Humaniste convaincu, il mit sa fortune au service du bien commun : réseaux d’égouts, infrastructures, urbanisme et surtout l’école publique comme pilier de l’égalité républicaine. Après sa mort, son épouse poursuivit son action. En 1908 et 1924, elle offrit les terrains et les dotations nécessaires à la création d’écoles pour filles puis pour garçons. Ces établissements, unis sous le nom d’École Marinoni, sont bien plus qu’un lieu d’enseignement : ils sont le prolongement d’un idéal.

« Toucher à cette école, c’est effacer le geste fondateur d’un homme qui a façonné Beaulieu avec son esprit, son cœur et sa générosité », rappelle une habitante engagée dans la mobilisation.

Un patrimoine architectural en danger

Cet édifice est également un témoignage précieux de l’architecture publique du début du XXe siècle. Conçue par les architectes niçois Jean-Baptiste et Louis Crovetto, il s’inscrit dans le mouvement Art déco, alliant fonctionnalité, rigueur géométrique et élégance sobre. Sa façade, ses volumes ainsi que son implantation harmonieuse dans le tissu urbain témoignent d’un soin architectural rare pour un bâtiment scolaire.

Ce projet de démolition est d’autant plus incompréhensible que l’école est située dans la zone du site inscrit « Littoral de Nice à Menton » et dans le périmètre de protection de deux monuments historiques, l’église anglicane Saint Michael construite fin XIXe début XXe siècle inscrit Monument historique le 3 juillet 1920 et l’ancien hôtel Bristol XIXe siècle inscrit Monument historique le 23 juin 1978 et le 4 février 2022. Malgré cela, le bâtiment, ne bénéficiant d’aucune mesure de protection, est en grand danger.

L’école Marinoni, entourée en rouge, est située en site inscrit et dans les abords de deux monuments historiques. Atlas des patrimoines, Beaulieu-sur-Mer.

Preuve en est l’avis favorable de l’Architecte des Bâtiments de France en date du 20 mars 2025, certes assorti de prescriptions mais qui valide le projet… et, sept jours plus tard, le 27 mars, un arrêté municipal délivrant le permis de construire pour le nouveau pôle scolaire en lieu et place de l’école Marinoni est publié.

L’« Association Berlugane contre la Densification, pour la sauvegarde de l’Environnement et un urbanisme maîtrisé » (ABCDE) et des habitants de la commune de Beaulieu-sur-Mer ont déposé, le 12 juin 2025, une requête en référé suspension auprès du tribunal administratif de Nice contre l’arrêté municipal du 27 mars.
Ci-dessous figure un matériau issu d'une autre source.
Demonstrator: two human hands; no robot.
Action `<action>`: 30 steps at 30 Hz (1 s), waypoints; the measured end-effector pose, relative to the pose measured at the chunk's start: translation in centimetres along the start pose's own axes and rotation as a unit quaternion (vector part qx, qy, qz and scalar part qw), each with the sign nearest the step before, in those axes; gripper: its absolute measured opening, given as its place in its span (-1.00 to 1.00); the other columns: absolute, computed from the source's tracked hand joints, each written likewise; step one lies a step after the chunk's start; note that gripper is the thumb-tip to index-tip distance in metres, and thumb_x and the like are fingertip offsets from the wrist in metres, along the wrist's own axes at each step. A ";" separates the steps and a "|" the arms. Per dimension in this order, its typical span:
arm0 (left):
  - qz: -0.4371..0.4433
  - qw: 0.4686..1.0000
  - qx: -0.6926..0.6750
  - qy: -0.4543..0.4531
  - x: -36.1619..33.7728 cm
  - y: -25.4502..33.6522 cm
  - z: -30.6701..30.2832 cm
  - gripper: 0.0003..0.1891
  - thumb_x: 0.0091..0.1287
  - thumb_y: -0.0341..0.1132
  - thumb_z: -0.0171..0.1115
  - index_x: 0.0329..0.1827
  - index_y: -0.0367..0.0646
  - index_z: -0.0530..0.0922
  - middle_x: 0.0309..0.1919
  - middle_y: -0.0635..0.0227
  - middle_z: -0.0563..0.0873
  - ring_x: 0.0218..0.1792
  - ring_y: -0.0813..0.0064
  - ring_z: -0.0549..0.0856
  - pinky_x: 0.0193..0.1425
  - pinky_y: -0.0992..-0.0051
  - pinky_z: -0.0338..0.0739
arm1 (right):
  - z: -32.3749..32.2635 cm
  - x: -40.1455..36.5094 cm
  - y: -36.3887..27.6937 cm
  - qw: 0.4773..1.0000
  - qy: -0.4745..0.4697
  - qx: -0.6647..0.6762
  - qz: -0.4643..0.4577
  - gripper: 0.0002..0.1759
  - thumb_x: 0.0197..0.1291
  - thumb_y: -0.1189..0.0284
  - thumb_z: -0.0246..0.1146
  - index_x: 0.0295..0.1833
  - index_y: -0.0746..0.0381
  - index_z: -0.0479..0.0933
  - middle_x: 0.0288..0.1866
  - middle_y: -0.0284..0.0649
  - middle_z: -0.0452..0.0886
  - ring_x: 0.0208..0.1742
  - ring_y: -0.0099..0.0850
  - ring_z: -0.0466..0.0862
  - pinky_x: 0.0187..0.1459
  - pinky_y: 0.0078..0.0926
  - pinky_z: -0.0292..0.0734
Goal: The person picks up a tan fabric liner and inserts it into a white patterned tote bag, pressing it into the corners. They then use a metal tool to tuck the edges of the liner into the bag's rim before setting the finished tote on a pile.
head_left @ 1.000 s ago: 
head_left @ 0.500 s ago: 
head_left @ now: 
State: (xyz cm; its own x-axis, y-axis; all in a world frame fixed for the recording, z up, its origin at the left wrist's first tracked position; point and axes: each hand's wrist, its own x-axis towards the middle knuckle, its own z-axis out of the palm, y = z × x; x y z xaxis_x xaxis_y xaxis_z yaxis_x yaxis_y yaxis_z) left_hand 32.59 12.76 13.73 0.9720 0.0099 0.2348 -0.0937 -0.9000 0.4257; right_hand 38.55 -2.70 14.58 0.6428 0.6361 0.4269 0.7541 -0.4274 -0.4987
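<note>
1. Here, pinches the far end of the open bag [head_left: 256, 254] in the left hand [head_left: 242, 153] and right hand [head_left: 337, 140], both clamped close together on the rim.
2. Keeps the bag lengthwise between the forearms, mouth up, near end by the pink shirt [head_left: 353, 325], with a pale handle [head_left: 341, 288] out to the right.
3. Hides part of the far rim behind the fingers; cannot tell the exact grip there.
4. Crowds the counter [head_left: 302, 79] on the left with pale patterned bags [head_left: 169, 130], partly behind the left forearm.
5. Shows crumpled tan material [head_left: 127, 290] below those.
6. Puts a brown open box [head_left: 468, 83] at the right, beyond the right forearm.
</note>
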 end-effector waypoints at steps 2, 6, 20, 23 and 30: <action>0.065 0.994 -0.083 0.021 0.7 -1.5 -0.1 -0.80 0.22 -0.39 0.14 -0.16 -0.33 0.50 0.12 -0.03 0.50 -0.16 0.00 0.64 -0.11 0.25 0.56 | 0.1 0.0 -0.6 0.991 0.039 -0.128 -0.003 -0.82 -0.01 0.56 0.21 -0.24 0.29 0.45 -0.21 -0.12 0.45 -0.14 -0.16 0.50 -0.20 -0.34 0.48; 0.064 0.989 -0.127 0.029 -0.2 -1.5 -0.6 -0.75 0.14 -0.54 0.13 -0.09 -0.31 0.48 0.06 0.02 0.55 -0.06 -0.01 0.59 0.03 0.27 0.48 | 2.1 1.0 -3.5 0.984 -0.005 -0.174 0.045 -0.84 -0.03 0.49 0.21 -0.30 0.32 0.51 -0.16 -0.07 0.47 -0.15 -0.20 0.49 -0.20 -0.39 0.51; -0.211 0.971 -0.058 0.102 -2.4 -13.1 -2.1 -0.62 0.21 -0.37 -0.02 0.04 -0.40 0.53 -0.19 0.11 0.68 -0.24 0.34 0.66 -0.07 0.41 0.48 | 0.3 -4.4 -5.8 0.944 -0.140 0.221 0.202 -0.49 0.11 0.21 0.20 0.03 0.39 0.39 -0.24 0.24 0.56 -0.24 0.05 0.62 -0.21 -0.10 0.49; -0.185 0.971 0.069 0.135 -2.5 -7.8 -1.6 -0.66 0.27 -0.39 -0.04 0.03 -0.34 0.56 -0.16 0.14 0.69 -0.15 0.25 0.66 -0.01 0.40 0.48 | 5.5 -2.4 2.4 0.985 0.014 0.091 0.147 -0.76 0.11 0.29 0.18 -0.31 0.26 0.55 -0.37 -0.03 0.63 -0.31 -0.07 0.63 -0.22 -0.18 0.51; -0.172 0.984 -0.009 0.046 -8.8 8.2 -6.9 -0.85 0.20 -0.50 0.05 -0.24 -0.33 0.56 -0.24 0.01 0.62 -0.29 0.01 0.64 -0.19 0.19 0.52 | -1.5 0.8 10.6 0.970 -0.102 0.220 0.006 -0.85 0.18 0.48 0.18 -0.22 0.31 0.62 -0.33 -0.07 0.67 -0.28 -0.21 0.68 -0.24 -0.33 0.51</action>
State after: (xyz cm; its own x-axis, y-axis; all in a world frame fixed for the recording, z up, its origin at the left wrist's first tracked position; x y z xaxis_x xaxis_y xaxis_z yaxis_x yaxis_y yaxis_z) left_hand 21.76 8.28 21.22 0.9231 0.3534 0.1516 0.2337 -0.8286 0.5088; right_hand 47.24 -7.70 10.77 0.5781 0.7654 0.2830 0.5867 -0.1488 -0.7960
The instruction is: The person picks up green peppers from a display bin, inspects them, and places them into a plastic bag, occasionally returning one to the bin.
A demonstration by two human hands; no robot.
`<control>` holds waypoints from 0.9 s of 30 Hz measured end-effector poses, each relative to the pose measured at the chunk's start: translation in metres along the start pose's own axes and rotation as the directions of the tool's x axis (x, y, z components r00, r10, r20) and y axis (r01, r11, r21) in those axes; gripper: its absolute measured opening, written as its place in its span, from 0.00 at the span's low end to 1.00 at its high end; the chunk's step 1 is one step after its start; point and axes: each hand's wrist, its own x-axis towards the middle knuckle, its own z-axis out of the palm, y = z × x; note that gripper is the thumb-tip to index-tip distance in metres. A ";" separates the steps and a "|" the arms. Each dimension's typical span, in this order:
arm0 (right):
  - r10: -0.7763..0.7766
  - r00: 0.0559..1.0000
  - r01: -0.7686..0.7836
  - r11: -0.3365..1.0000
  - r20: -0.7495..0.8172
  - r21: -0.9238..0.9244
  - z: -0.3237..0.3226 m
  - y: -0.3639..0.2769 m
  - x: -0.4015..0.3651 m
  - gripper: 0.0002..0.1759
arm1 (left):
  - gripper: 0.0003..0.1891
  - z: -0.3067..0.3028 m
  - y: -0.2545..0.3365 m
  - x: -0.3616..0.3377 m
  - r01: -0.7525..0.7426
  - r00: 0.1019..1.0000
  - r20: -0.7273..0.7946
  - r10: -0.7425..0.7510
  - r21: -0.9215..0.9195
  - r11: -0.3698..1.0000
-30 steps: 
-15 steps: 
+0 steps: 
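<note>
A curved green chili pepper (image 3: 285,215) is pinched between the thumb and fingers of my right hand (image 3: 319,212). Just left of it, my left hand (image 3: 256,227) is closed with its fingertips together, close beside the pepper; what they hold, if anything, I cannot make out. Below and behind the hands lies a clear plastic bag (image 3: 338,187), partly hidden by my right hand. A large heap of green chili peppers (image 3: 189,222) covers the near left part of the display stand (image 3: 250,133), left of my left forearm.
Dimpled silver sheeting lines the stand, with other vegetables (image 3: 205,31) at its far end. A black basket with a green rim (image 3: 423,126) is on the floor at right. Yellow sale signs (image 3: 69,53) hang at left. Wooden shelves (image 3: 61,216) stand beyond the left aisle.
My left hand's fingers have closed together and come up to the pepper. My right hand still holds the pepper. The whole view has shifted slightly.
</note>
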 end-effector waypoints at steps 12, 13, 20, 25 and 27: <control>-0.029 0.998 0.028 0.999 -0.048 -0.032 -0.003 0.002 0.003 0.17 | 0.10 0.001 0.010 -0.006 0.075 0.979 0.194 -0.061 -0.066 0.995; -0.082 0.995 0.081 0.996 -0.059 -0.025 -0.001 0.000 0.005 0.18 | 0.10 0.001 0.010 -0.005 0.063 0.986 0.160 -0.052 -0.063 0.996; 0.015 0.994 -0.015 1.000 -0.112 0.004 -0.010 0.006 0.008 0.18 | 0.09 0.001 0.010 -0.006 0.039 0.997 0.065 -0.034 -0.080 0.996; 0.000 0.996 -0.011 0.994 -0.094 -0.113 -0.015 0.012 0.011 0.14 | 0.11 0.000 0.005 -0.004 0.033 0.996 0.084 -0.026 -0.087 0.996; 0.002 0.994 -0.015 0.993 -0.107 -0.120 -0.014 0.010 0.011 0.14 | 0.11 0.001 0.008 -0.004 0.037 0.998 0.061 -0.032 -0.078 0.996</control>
L’audience se tiendra le 30 juin.

Soulignons que la municipalité, sans attendre, a fait engager les travaux, notamment l’abattage des arbres situés dans la cour. Enfin, une pétition , initiée par le collectif « Non à la démolition de l’école Marinoni », a reçu déjà plus de 450 signatures.

Mémoire collective et enjeu patrimonial

Derrière cette école se joue aussi une question plus large : celle de notre rapport à la mémoire, à l’histoire locale, et aux valeurs fondatrices de nos territoires.

« On ne construit pas une ville durable en effaçant ses fondations », martèle un membre du collectif de sauvegarde. La démarche municipale est perçue comme symptomatique d’une urbanisation standardisée, indifférente à l’âme des lieux.

Projet proposé par le cabinet d’architecture Corinne Vezzoni et associés.

Cette décision soulève une profonde inquiétude de nombreux citoyens, anciens élèves, historiens, architectes et défenseurs du patrimoine.

L’exemple de l’école Marinoni résonne bien au-delà de Beaulieu-sur-Mer ; il incarne un enjeu national de préservation des édifices civils, porteurs d’histoire, d’identité et de sens.